▶ _EXERCISE OBJECTIVE_
Comb the records below for the string "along" and copy each line where it turns up.

▶ _EXERCISE MATERIAL_

● ● ●

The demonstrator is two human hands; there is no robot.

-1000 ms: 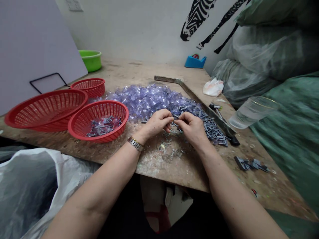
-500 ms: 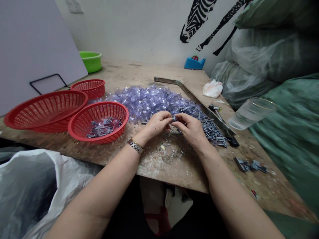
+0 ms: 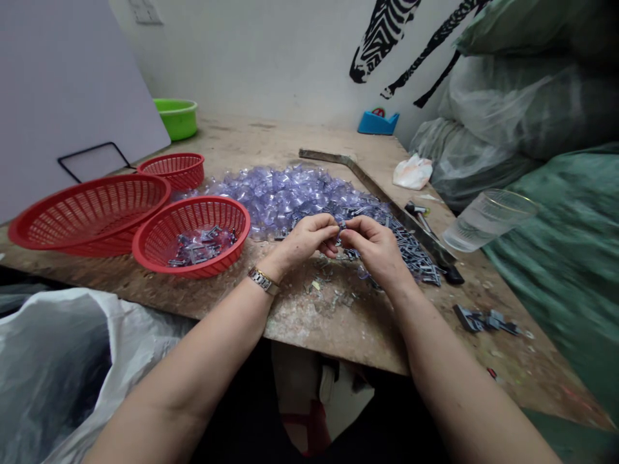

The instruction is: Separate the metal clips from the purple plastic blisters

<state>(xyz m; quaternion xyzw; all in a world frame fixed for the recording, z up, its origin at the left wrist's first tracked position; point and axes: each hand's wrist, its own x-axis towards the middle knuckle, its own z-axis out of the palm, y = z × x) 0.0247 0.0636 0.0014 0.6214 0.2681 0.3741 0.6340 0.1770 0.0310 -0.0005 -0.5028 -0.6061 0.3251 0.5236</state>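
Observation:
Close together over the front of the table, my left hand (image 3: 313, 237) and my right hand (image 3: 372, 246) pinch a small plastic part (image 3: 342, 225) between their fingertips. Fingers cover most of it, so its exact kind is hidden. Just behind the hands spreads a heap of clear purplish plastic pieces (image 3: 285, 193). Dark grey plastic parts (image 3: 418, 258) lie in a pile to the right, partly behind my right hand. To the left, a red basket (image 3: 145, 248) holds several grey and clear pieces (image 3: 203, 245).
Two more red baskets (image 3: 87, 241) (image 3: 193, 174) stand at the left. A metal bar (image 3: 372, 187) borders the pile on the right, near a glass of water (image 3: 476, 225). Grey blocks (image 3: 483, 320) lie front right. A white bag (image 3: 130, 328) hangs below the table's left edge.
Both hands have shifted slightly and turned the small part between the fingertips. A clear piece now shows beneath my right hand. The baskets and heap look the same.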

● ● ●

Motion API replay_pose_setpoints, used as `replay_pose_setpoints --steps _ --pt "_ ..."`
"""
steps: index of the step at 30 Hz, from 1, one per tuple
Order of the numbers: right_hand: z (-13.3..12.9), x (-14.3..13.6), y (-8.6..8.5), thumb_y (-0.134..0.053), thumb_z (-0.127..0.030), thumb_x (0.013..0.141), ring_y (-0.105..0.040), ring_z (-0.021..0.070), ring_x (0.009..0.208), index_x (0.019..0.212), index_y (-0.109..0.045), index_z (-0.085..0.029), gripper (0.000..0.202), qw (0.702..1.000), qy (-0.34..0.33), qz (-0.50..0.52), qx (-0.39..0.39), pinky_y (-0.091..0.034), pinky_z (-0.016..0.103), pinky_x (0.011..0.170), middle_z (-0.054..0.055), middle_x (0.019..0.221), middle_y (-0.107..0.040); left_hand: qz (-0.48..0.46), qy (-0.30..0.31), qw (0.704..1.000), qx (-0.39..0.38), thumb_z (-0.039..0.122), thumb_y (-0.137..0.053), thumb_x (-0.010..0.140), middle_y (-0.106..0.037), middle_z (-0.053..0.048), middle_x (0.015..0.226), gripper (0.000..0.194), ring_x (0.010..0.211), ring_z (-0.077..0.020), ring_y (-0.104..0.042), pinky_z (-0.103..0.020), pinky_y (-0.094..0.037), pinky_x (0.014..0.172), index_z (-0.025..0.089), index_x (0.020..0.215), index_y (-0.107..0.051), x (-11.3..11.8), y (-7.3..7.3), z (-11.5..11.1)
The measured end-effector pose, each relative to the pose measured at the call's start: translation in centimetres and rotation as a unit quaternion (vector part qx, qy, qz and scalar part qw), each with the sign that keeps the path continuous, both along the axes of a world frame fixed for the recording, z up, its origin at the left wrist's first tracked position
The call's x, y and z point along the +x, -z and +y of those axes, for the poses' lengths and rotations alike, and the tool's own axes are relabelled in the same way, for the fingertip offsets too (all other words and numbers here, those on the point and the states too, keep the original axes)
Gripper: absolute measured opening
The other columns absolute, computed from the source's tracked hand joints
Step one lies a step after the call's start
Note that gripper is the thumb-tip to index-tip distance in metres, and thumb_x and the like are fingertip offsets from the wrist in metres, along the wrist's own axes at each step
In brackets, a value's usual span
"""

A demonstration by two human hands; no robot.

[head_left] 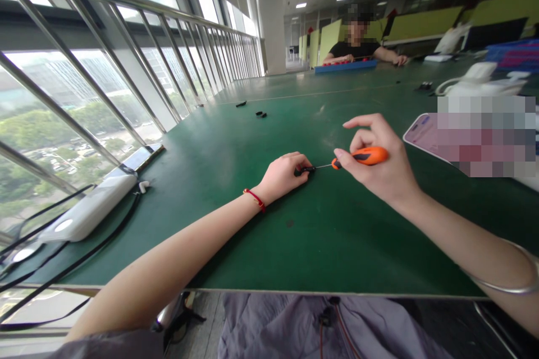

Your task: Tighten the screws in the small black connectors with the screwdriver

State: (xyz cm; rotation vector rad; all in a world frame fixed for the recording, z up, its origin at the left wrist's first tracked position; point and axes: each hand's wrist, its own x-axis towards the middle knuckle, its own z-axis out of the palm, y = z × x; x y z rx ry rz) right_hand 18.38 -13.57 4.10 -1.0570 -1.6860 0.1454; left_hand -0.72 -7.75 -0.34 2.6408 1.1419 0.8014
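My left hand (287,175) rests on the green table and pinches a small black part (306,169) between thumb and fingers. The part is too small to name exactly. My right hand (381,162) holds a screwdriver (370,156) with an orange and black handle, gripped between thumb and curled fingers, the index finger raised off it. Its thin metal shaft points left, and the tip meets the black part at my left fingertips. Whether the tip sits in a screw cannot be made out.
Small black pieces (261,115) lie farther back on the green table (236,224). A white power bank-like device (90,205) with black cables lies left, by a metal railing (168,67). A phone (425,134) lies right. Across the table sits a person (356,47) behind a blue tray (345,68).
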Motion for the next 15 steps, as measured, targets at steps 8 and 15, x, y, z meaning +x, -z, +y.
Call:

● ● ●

▶ _TASK RESULT_
The measured end-effector pose, each relative to the pose measured at the call's start: translation in centimetres and rotation as a unit quaternion (vector part qx, qy, qz and scalar part qw), each with the sign that keeps the path continuous, both along the axes of a world frame fixed for the recording, z up, its origin at the left wrist's first tracked position
The call's x, y and z point along the +x, -z and +y of those axes, for the poses' lengths and rotations alike, and the tool's own axes are relabelled in the same way, for the fingertip offsets too (all other words and numbers here, those on the point and the states too, keep the original axes)
Note that gripper is the thumb-tip to index-tip distance in metres, and thumb_x and the like are fingertip offsets from the wrist in metres, along the wrist's own axes at each step

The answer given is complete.